Guard/center John Moffitt, who was acquired by the Broncos Tuesday in a trade with Seattle, was on the practice field Wednesday. But after the Broncos went through some early individual work, Moffitt went inside the team’s complex to go through the playbook with center J.D. Walton. Walton is currently on the team’s physically unable to perform (PUP) list as he recovers from offseason ankle surgery.
With Ryan Lilja still out with a knee issue (he offseason knee and toe surgeries) Steve Vallos has steadily moved up the depth chart center. Vallos was signed by the Broncos just after Dan Koppen suffered a season-ending knee injury and before Lilja was then signed as well. Wednesday Vallos, a sixth-year veteran, was snapping with the second-team offense.
There was a moment in Wednesday’s practice that showed why Wesley Woodyard has risen so far with the Broncos since making the roster as an undrafted rookie in 2008. Woodyard, a special teams captain for most of his career and now a starting linebacker, was playing on field-goal defense, when just before the snap he noticed the kicking team had switched holders from the No. 1 holder -- punter Britton Colquitt -- to the backup holder tight end Jacob Tamme. Before the ball was snapped, Woodyard shouted “new holder,’’ which brought some kudos from Fox following the kick.

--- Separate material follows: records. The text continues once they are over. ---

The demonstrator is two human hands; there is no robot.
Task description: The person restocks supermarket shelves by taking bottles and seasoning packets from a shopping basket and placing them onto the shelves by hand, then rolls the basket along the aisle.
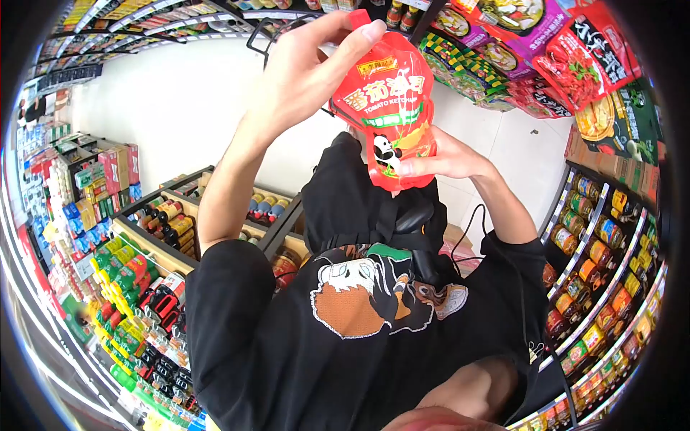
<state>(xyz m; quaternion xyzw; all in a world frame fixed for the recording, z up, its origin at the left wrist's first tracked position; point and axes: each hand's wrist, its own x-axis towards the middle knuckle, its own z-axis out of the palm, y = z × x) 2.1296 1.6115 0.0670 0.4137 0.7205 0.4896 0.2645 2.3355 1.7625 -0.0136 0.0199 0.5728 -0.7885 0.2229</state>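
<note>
I hold a red pouch of tomato ketchup in front of me, with its printed front towards me and its spout end at the top. My left hand is closed around the red cap, thumb across its upper edge. Lower down, my right hand pinches the pouch's bottom right part, thumb on the front near a panda picture. The fingers behind the pouch are hidden.
Bagged foods hang at the upper right. Shelves of jars curve along the right. Wooden bins with bottles and a display of green packages stand at the left. A black cable loops beside my right arm.
</note>
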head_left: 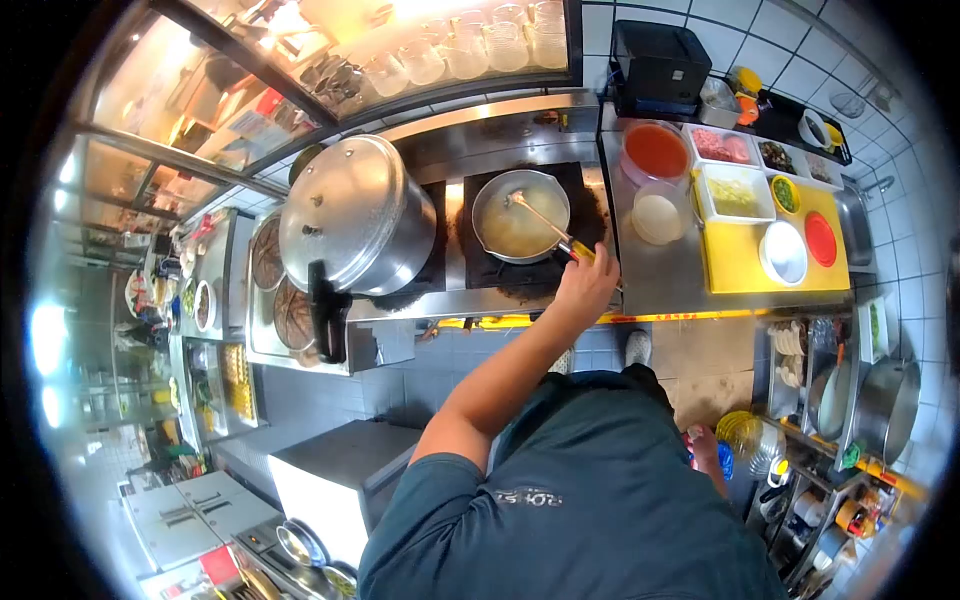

Cornerback Champ Bailey is still wearing a walking boot on his injured left foot and using crutches to get around. The Broncos remain hopeful he can play at least some to open regular season, but it is still a question mark at this point.
Linebacker Stewart Bradley has had the surgery on his left wrist and the Broncos will now monitor his recovery as they make their roster decisions over the next two weeks. Bradley’s injury and Miller’s suspension will certainly affect how the initial roster looks at the position and could give undrafted rookie Lerentee McCray. Miller will start the regular season on reserve/suspended and the Broncos would have to make a roster move when he returns in Week 7.
Gase on the Broncos’ running backs responsibilities in pass protection: “Their job is to make sure 18 doesn’t get touched."